**Task to carry out:** Only the lines from the beginning of the data below through the line that contains "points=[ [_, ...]" should be repeated, exactly as written.
━━ Working data
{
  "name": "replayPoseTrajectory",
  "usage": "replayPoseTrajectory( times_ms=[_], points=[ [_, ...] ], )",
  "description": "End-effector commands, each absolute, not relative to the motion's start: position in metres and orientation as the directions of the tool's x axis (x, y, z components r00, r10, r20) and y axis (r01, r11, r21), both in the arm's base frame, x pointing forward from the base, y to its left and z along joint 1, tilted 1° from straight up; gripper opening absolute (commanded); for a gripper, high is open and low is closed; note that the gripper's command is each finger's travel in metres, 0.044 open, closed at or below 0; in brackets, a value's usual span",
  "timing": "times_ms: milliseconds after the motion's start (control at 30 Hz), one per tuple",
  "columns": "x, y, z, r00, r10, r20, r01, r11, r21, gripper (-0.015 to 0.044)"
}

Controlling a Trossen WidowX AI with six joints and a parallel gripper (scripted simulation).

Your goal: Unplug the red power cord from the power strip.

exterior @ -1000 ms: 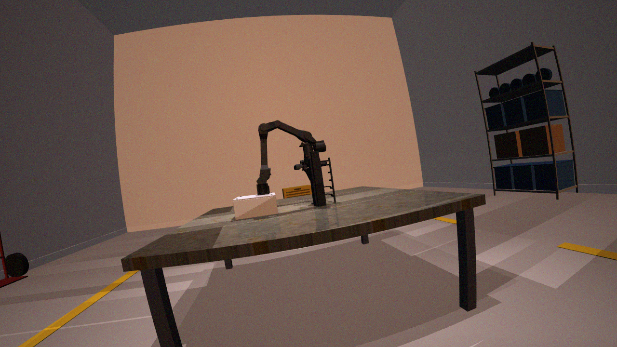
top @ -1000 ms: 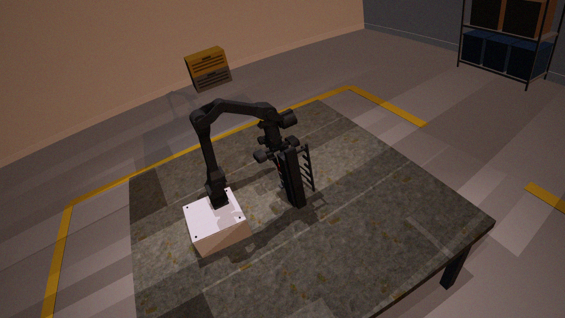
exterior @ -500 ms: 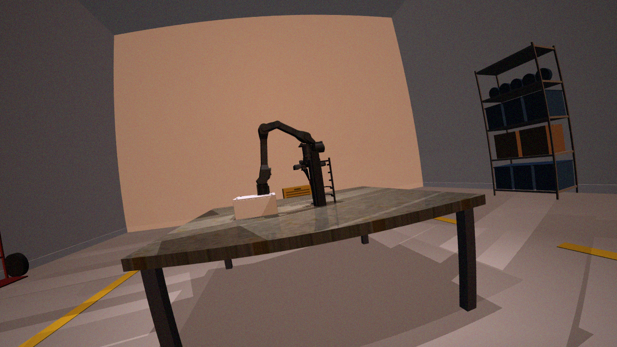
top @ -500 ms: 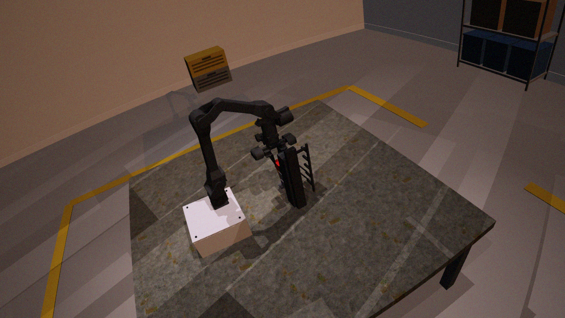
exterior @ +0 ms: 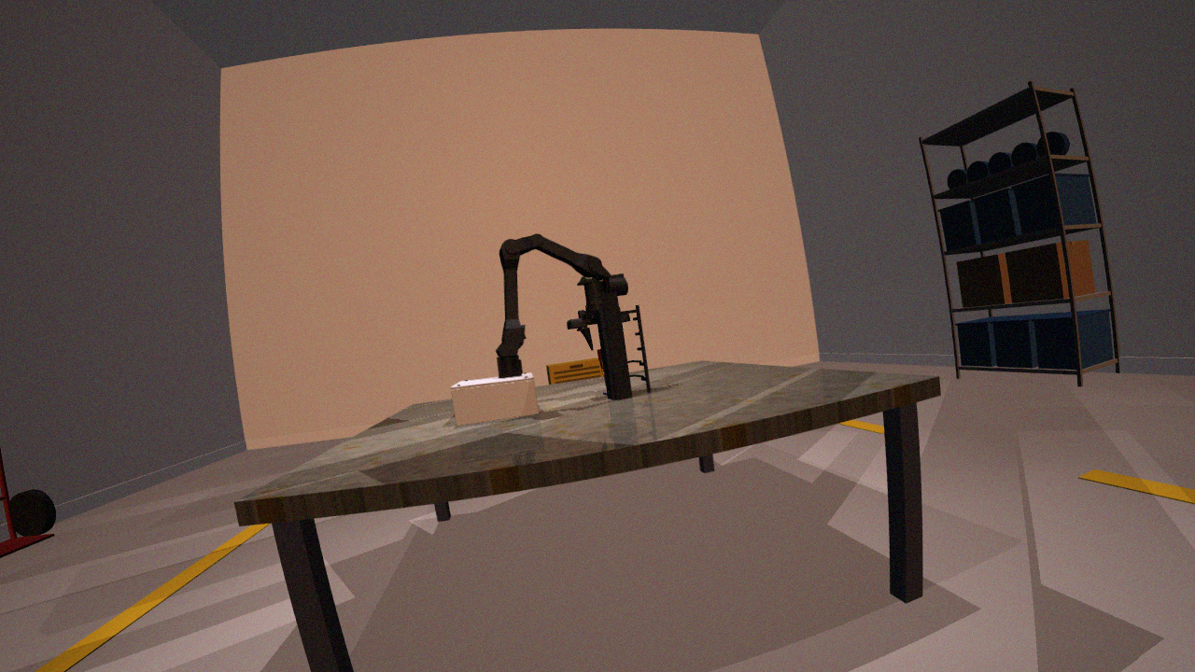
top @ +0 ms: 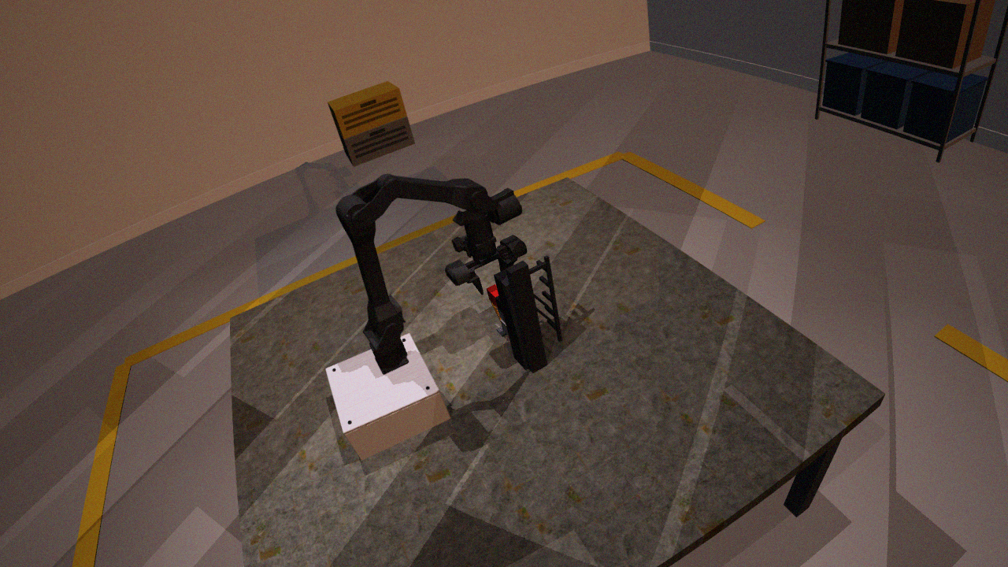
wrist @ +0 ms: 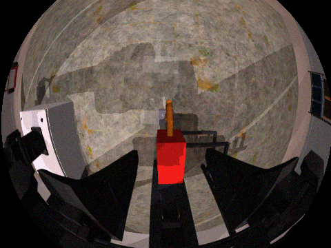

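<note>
The black power strip (top: 523,320) (exterior: 613,359) (wrist: 172,238) stands upright on the table. The red plug (top: 491,290) (wrist: 170,158) is at its upper part, on the side toward the arm base, with an orange-looking cord (wrist: 169,120) running down from it. My gripper (top: 491,279) (wrist: 172,154) is open, its fingers on either side of the red plug. The wrist view shows a gap between each finger and the plug. In the top view red shows beside the strip's edge. The prongs are hidden, so I cannot tell whether they are clear of the socket.
A thin black ladder-like frame (top: 554,310) (exterior: 641,346) (wrist: 215,138) stands on the strip's far side. A small grey piece (top: 502,329) (wrist: 162,115) is low by the strip. The arm stands on a white-topped box (top: 373,402) (exterior: 493,402) (wrist: 36,120).
</note>
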State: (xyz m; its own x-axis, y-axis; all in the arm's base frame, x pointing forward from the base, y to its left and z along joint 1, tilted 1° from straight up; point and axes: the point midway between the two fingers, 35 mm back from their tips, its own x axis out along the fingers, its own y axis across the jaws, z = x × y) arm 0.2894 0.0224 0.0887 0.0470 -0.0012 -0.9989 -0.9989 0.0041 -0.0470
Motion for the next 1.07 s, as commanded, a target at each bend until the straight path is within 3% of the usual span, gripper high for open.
replayPoseTrajectory(
  times_ms=[0, 67, 233, 1033],
  points=[
    [0.290, 0.028, 0.091, 0.051, 0.003, -0.999, -0.999, 0.000, -0.051, 0.0394],
    [0.291, 0.042, 0.093, 0.051, 0.004, -0.999, -0.999, 0.000, -0.051, 0.0440],
    [0.289, 0.083, 0.102, 0.051, 0.008, -0.999, -0.999, 0.000, -0.051, 0.0440],
    [0.289, 0.083, 0.102, 0.051, 0.008, -0.999, -0.999, 0.000, -0.051, 0.0440]
  ],
)
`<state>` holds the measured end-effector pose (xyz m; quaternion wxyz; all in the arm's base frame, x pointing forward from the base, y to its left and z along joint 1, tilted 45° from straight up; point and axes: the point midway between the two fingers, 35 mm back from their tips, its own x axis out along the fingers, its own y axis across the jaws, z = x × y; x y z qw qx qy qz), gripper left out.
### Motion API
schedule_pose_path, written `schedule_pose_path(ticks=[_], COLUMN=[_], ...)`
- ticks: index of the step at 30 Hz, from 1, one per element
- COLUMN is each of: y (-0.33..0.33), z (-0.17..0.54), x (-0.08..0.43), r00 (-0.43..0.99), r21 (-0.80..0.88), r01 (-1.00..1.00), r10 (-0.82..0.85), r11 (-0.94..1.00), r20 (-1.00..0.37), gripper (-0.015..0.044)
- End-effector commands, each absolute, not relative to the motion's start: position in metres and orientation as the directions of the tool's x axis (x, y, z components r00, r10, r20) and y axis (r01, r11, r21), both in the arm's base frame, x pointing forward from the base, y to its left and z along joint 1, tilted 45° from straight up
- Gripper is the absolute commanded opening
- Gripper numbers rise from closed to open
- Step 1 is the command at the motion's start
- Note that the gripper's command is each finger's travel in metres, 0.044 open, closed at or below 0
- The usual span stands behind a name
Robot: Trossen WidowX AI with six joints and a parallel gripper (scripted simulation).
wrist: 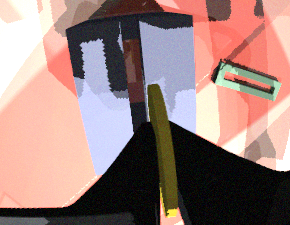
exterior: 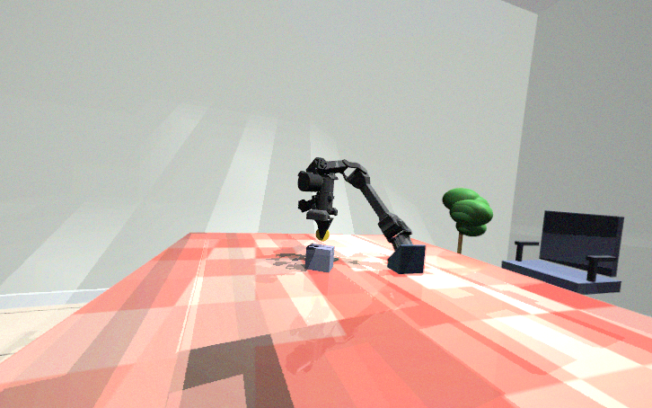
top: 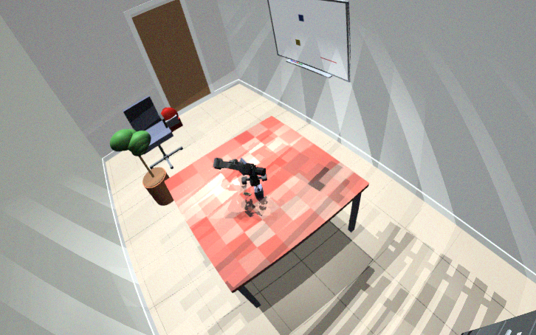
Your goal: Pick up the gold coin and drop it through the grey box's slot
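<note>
The gripper [exterior: 322, 228] [wrist: 156, 125] is shut on the gold coin [exterior: 326, 235] [wrist: 163, 149], which is held on edge and sticks out past the fingertips. The grey box [top: 258, 191] [exterior: 320, 259] [wrist: 177, 109] stands below, with a visible gap under the coin in the exterior view. In the wrist view the coin overlaps the lid just right of the slot [wrist: 132, 71], and its edge runs nearly along the slot's direction. The holder [wrist: 245, 90] lies right of the box in the wrist view, looks light green there and holds no coin.
The arm's base [exterior: 409, 259] stands on the red checked table [top: 261, 235] [exterior: 131, 323], right of the box in the exterior view. A potted plant [top: 161, 189] and a chair [top: 155, 135] stand on the floor beyond the table. Patchy shadows and glare cross the tabletop.
</note>
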<state>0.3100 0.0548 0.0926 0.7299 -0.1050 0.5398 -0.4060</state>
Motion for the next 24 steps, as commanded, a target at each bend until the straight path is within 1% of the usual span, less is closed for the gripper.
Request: schedule_pose_path(ticks=[1, 24], y=[0.059, 0.056], z=[0.0924, 0.089], x=[0.3127, 0.3133], r00=[0.089, 0.087], r21=[-0.586, -0.592], r01=[0.487, 0.484], r10=[-0.705, -0.709], r11=[0.647, 0.644], r20=[-0.704, -0.7], gripper=[0.0, 0.0])
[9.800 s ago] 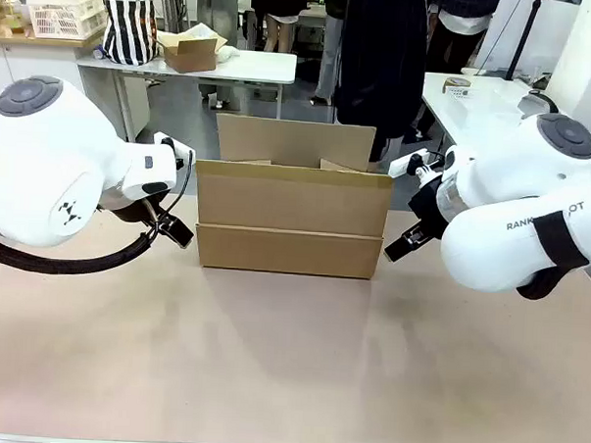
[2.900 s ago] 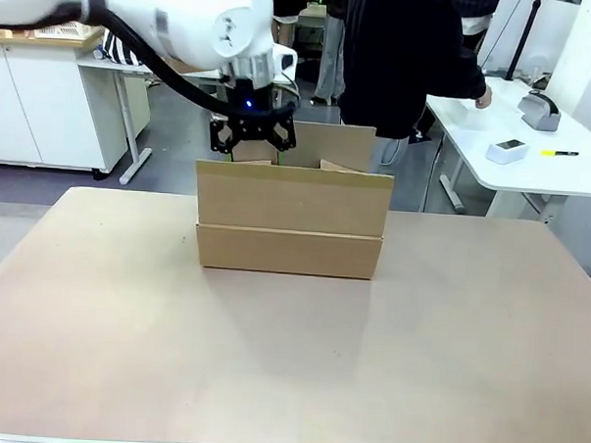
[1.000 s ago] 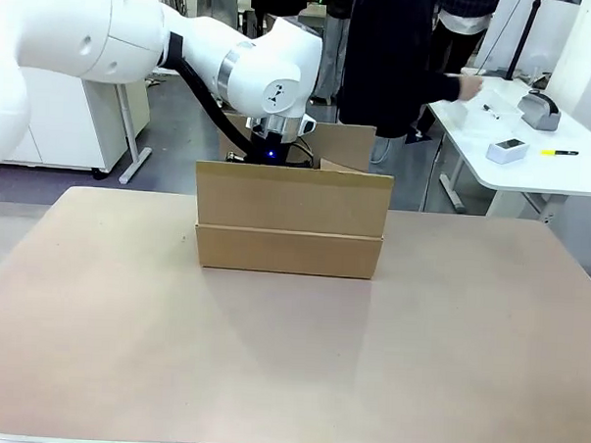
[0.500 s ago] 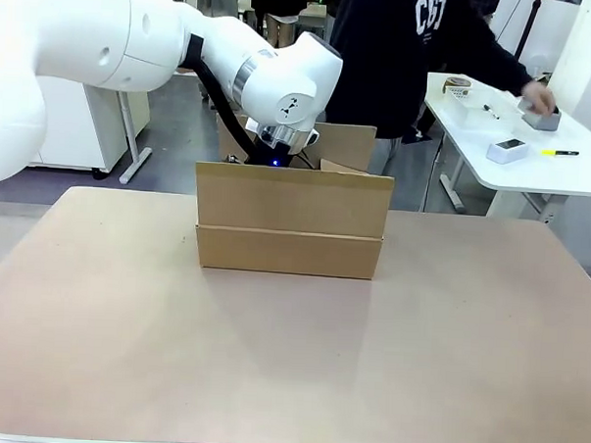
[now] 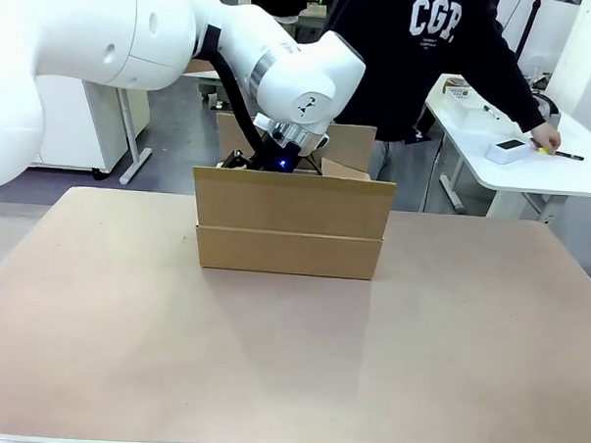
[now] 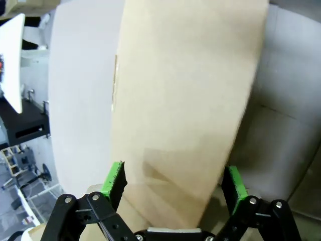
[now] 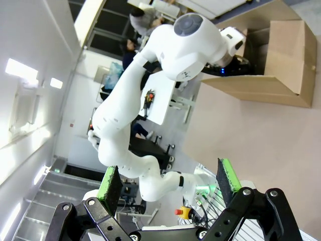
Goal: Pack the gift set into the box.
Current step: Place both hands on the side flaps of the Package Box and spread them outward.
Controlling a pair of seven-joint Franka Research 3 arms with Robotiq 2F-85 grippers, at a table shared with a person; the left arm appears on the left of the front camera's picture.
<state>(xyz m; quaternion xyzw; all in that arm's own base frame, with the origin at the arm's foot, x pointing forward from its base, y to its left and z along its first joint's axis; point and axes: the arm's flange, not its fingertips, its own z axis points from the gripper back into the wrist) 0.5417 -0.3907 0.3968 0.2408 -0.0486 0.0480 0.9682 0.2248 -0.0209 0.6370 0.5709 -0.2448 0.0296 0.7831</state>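
- Leaning further over the box (image 5: 291, 221), the left arm (image 5: 301, 84) now has its wrist sunk behind the box's front wall; the person's hand (image 5: 546, 139) has slid further along the white side table (image 5: 494, 166), right of the box.
- The box stands on the table (image 5: 289, 368), flaps up, the person just behind it.
- Left gripper (image 6: 173, 178): fingers (image 6: 114, 178) spread, a cardboard panel of the box ahead between them.
- Right gripper (image 7: 169, 181): fingers spread, empty, well apart from the box.

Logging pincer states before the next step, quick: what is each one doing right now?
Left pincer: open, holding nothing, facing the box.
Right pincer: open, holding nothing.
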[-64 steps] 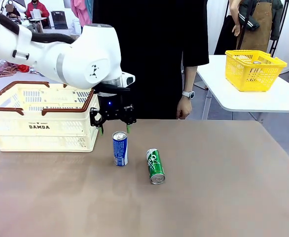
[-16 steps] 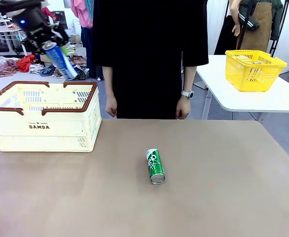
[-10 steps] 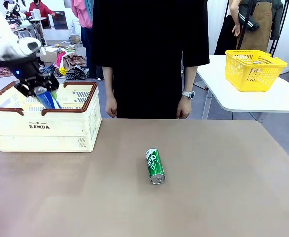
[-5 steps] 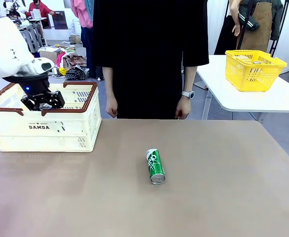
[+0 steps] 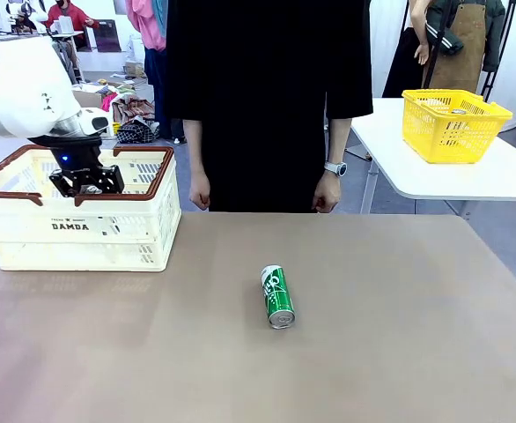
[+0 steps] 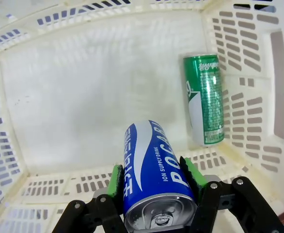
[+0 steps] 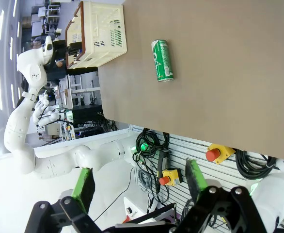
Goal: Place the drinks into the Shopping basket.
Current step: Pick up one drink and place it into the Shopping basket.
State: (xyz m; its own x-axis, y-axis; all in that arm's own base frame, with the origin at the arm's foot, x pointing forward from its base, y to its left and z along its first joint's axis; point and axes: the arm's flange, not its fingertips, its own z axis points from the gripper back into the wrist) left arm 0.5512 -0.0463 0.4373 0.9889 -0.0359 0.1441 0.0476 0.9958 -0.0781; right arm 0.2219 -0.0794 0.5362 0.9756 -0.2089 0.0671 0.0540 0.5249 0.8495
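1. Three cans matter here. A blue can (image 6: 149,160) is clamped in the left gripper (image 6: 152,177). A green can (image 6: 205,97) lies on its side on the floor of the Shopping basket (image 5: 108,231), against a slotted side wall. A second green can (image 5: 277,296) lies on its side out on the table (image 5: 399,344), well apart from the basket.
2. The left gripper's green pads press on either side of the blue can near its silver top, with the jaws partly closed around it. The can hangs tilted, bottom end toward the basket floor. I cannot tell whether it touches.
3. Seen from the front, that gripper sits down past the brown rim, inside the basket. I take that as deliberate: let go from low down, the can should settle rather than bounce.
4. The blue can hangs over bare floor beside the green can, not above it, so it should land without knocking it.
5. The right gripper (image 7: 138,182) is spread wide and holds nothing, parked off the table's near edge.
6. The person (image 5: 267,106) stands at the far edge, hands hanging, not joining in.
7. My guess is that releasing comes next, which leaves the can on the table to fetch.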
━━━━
**Response for this exercise:**
{
  "name": "replayPoseTrajectory",
  "usage": "replayPoseTrajectory( times_ms=[_], points=[ [_, ...] ], )",

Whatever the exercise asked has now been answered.